Bir sonraki hedefimiz de karbon sıfıra ulaşmak. Ama burada amaç gerçekten daha az karbon salınımı yapmak. Yoksa bugün yenilebilir enerji firmalarında gidip, ürettiğim karbonun karşılığı neyse parasını verip, hemen de karbon sıfır olabilirim. Biz bunu tercih etmiyoruz. Salınımımızı azaltmak için 35 milyon dolar yatırım yapıyoruz.
■ Sanko 2021 yılını nasıl geçirdi, hedeflerinize ulaştınız mı?
2021 zor bir yıldı. Ama bunun yanında çok büyük de fırsatlar doğuran bir yıl oldu. Biz hedeflerimizi pandemi yokmuş gibi belirlemeye karar verdik. Ve 1.1 milyar dolar ciro hedefi belirledik. Çok şükür iyi bir yıl oldu ve hedeflerimizi aştık.
■ Nasıl oldu bu artış peki?
2020'de insanlar gıdanın dışında pek bir şey almadı. 2021'de ise biz bu biriken alışverişlerin avantajını yaşadık. Kapasite artırmak için yatırımlara da başladık. Bu sene devam eden yatırımlarımızı tamamladığımız zaman otomatikman 2-3 sektörümüzde daha fazla bir büyümemiz olacak. Tekstilde yüzde 30 civarına bir kapasite artışımız olacak. Bu seneki toplam yatırımımız ise 350 milyon dolar civarında olacak.
■ Peki bu savaşın hedeflerinizi etkileme olasılığı nedir? Türkiye'ye dair bir olumsuz senaryonuz da var mı?
Biz ülke olarak normal sularda yüzmekten hoşlanmıyoruz. Dalgalı, fırtınalı havaları seviyoruz. Yani bizim genlerimizden sürekli bir mücadele var. Ne zaman ki sakinleşiyoruz, biraz rahatlıyoruz. Kendi kendimize mücadele edecek başka bir şey buluyoruz. Yeni bir adrenalin yaratmaya çalışıyoruz. Çünkü bundan besleniyoruz. Yani biz millet olarak bunların hepsini rahatlıkla atlatırız. Çünkü baskı altında karar vermesini çok iyi biliriz. Üzerimize gelen bir konuda, bunu nasıl bertaraf edeceğimizi çok iyi biliriz. Ayrıca bizim millet olarak, ırk olaraktan en büyük özelliğimiz bir noktaya geldiğimizde hemen kenetlenmemizdir. Ve bunu hiç bir şekilde hiç kimse bozamadı. Bu yüzden ben son derece rahatım. Yani bunların hepsi geçer. Aşağı yukarı 1984'ten bu yana bilfiil işin içerisindeyim. Bu 38 senede 88 krizini gördük, 90 krizini gördük. 94'ü gördük. 91'i, 2008'i gördük. Darbeler, muhtıralar gördük. 15 Temmuz'da tekrardan bir kurtuluş mücadelesi verdik. Bu ülke oyunları bunların hepsini gördü, geçirdi. Ve doğru bir yola doğru ilerliyor. Ve bu yolla da devam eder. Ben her zaman ülkeme güveniyorum. Ve bu ülkede bizim yapamayacağımız hiçbir şey yok. Türkiye'den başka gidecek yerimiz de yok. Biz bu gemiyi yürütür, rahatlıkla bu fırtınalardan çıkartırız.

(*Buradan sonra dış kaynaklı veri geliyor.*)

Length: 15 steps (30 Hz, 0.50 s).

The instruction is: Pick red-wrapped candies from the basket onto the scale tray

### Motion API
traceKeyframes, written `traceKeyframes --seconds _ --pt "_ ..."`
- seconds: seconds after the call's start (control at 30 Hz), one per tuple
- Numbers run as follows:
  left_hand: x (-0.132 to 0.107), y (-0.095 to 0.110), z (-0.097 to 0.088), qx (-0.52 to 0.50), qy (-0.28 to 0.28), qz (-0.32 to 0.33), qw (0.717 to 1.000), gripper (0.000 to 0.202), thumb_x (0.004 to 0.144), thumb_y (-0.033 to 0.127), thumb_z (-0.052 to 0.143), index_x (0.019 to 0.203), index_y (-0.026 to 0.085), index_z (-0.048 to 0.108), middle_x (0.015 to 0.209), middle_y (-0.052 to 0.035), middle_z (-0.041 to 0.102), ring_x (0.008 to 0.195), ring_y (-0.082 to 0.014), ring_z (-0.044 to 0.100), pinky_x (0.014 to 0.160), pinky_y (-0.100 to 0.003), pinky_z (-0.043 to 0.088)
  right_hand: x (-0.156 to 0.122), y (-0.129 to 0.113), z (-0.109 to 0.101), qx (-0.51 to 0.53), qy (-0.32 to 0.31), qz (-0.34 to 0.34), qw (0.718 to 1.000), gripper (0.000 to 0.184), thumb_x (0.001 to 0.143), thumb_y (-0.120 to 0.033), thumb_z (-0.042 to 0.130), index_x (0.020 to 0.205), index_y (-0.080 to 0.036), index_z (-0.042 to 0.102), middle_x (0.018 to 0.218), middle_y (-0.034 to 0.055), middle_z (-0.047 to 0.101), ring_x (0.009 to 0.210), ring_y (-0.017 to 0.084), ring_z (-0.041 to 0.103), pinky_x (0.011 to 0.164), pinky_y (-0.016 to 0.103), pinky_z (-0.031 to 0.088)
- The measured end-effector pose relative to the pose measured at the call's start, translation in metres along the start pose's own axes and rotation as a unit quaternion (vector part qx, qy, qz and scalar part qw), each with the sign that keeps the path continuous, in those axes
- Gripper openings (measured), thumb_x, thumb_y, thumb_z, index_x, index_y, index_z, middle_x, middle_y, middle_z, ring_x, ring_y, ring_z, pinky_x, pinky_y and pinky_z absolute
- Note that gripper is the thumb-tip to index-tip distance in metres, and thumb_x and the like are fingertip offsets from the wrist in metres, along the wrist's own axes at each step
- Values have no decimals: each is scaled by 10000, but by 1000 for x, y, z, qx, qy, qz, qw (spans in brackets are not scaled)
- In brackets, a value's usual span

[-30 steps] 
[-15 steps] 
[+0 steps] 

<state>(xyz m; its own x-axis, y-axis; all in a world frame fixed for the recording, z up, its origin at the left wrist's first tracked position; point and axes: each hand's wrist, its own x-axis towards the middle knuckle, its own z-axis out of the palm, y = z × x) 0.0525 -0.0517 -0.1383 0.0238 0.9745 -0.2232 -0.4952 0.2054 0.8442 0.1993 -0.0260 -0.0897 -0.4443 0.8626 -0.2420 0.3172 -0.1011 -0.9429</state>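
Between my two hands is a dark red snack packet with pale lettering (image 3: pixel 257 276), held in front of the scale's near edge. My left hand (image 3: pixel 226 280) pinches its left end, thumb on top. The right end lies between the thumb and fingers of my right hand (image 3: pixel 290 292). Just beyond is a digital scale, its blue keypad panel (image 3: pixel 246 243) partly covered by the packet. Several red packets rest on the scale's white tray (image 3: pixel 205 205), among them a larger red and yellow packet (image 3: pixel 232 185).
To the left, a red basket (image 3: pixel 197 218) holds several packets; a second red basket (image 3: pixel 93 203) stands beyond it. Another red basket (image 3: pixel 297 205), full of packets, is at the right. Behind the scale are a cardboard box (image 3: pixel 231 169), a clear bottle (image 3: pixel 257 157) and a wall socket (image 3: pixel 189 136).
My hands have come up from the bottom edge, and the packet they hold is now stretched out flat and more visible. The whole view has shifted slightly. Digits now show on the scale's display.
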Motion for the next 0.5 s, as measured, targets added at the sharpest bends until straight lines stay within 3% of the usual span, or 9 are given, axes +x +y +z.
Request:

Yüzde 10 büyüme hedefi koyduk
■ Bu yıl için hedefleriniz nasıl?
Tabii biz geçen yılın vermiş olduğu heyecanla 2022 yılı bütçelerimizi de ona göre yaptık. Ve yüzde 10'luk bir büyüme hedefli koyduk. Ama biz bütçelerimizi yaparken ortada bir savaş ihtimali yoktu. Tabii bunu öngörmek de mümkün değildi. Ben sadece bundan 3 ay önce 'Dünyada pandemilerden sonra hep savaşlar olmuş. Acaba ekonomik zorluklarla birlikte dünya karışır mı' diye aklımdan geçiriyordum. Fakat, Rusya ve Ukrayna arasında böyle bir savaş olabileceğini hiç düşünmemiştim.